╭─ DATASET EXTRACT

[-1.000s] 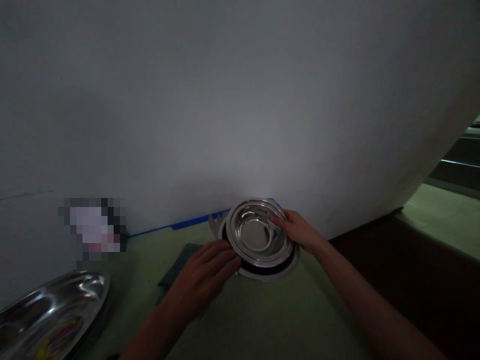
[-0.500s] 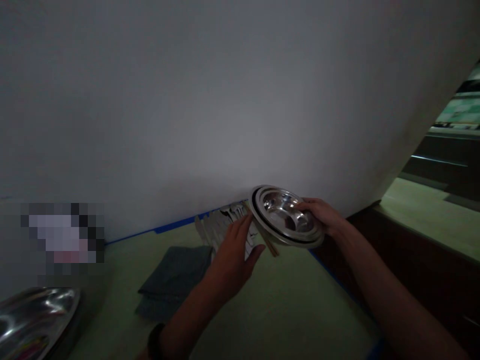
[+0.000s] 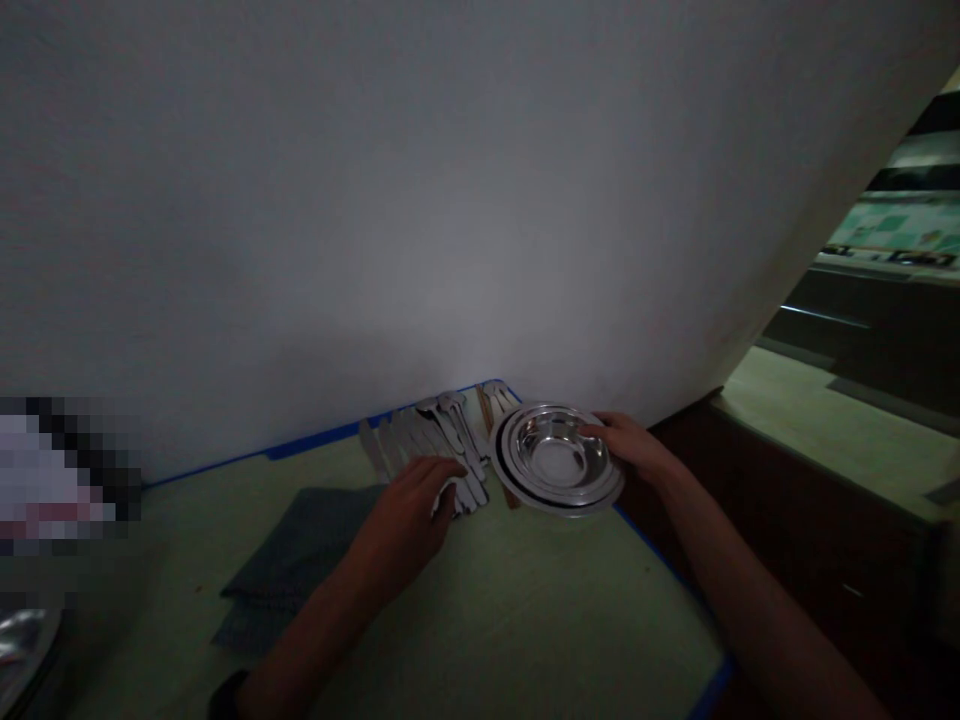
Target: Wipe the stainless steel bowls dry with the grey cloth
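My right hand (image 3: 637,440) grips the right rim of nested shiny metal bowls (image 3: 559,462), its thumb inside the top one. The bowls are low over the right side of the table, or resting on it; I cannot tell which. My left hand (image 3: 416,505) is over the handle ends of a row of cutlery, fingers curved and thumb apart, with no firm grip showing. In that row lie several knives (image 3: 373,450) and metal spoons (image 3: 453,405). Wooden chopsticks (image 3: 484,402) and forks (image 3: 498,394) lie partly hidden behind the bowls.
A folded grey-blue cloth (image 3: 292,545) lies beneath my left forearm. Part of a shiny metal dish (image 3: 26,640) shows at the lower left. Blue tape (image 3: 315,445) edges the green table (image 3: 540,610) along the wall. Beyond its right edge is a dark reddish-brown surface (image 3: 787,520).
My right hand has lowered the bowls and brought them flatter. My left hand has moved away from the bowls, left over the cutlery handles. The view has shifted right.
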`<state>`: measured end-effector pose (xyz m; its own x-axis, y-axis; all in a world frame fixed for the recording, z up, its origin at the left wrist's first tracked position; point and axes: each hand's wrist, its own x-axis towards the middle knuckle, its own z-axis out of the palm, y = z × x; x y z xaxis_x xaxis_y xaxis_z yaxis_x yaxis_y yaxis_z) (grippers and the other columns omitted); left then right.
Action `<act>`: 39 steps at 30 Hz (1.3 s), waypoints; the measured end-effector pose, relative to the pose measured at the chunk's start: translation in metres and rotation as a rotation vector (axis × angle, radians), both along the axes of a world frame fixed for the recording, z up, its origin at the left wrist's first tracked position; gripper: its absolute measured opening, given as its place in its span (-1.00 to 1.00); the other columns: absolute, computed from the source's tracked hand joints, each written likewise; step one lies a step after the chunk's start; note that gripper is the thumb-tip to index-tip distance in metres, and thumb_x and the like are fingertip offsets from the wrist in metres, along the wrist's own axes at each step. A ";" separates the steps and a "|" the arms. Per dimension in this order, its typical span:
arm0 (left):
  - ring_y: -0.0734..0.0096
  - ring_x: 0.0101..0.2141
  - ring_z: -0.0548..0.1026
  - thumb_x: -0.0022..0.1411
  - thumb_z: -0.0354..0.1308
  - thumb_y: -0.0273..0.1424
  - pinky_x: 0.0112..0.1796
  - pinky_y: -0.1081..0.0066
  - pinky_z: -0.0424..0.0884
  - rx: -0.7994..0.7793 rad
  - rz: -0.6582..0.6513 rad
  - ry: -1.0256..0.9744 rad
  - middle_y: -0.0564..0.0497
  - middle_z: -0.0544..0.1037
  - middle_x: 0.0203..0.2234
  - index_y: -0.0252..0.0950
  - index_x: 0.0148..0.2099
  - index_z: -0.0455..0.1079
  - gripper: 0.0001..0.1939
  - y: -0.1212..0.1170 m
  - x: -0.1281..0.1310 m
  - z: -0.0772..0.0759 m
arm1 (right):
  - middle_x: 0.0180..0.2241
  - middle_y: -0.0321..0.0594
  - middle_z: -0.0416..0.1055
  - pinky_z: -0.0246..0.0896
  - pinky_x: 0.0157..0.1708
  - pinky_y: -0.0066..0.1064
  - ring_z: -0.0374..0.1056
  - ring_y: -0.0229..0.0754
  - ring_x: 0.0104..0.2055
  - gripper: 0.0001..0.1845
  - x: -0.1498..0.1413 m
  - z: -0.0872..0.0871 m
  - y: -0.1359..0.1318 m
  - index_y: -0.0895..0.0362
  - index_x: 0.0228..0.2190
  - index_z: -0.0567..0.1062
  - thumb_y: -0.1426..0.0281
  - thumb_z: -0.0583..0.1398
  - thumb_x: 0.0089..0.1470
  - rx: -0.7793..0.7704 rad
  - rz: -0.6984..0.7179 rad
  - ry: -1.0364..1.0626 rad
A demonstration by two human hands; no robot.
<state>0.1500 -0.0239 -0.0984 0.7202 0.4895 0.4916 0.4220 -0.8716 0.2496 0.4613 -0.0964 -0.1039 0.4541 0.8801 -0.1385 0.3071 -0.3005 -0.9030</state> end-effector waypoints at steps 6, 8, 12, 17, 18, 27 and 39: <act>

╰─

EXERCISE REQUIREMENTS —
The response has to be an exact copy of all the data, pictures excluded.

OUTPUT OF THE TASK —
[-1.000s] 
[-0.500s] 
[+0.000s] 
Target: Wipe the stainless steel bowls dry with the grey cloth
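My right hand (image 3: 637,440) grips the right rim of nested shiny metal bowls (image 3: 559,462), its thumb inside the top one. The bowls are low over the right side of the table, or resting on it; I cannot tell which. My left hand (image 3: 416,505) is over the handle ends of a row of cutlery, fingers curved and thumb apart, with no firm grip showing. In that row lie several knives (image 3: 373,450) and metal spoons (image 3: 453,405). Wooden chopsticks (image 3: 484,402) and forks (image 3: 498,394) lie partly hidden behind the bowls.
A folded grey-blue cloth (image 3: 292,545) lies beneath my left forearm. Part of a shiny metal dish (image 3: 26,640) shows at the lower left. Blue tape (image 3: 315,445) edges the green table (image 3: 540,610) along the wall. Beyond its right edge is a dark reddish-brown surface (image 3: 787,520).
My right hand has lowered the bowls and brought them flatter. My left hand has moved away from the bowls, left over the cutlery handles. The view has shifted right.
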`<state>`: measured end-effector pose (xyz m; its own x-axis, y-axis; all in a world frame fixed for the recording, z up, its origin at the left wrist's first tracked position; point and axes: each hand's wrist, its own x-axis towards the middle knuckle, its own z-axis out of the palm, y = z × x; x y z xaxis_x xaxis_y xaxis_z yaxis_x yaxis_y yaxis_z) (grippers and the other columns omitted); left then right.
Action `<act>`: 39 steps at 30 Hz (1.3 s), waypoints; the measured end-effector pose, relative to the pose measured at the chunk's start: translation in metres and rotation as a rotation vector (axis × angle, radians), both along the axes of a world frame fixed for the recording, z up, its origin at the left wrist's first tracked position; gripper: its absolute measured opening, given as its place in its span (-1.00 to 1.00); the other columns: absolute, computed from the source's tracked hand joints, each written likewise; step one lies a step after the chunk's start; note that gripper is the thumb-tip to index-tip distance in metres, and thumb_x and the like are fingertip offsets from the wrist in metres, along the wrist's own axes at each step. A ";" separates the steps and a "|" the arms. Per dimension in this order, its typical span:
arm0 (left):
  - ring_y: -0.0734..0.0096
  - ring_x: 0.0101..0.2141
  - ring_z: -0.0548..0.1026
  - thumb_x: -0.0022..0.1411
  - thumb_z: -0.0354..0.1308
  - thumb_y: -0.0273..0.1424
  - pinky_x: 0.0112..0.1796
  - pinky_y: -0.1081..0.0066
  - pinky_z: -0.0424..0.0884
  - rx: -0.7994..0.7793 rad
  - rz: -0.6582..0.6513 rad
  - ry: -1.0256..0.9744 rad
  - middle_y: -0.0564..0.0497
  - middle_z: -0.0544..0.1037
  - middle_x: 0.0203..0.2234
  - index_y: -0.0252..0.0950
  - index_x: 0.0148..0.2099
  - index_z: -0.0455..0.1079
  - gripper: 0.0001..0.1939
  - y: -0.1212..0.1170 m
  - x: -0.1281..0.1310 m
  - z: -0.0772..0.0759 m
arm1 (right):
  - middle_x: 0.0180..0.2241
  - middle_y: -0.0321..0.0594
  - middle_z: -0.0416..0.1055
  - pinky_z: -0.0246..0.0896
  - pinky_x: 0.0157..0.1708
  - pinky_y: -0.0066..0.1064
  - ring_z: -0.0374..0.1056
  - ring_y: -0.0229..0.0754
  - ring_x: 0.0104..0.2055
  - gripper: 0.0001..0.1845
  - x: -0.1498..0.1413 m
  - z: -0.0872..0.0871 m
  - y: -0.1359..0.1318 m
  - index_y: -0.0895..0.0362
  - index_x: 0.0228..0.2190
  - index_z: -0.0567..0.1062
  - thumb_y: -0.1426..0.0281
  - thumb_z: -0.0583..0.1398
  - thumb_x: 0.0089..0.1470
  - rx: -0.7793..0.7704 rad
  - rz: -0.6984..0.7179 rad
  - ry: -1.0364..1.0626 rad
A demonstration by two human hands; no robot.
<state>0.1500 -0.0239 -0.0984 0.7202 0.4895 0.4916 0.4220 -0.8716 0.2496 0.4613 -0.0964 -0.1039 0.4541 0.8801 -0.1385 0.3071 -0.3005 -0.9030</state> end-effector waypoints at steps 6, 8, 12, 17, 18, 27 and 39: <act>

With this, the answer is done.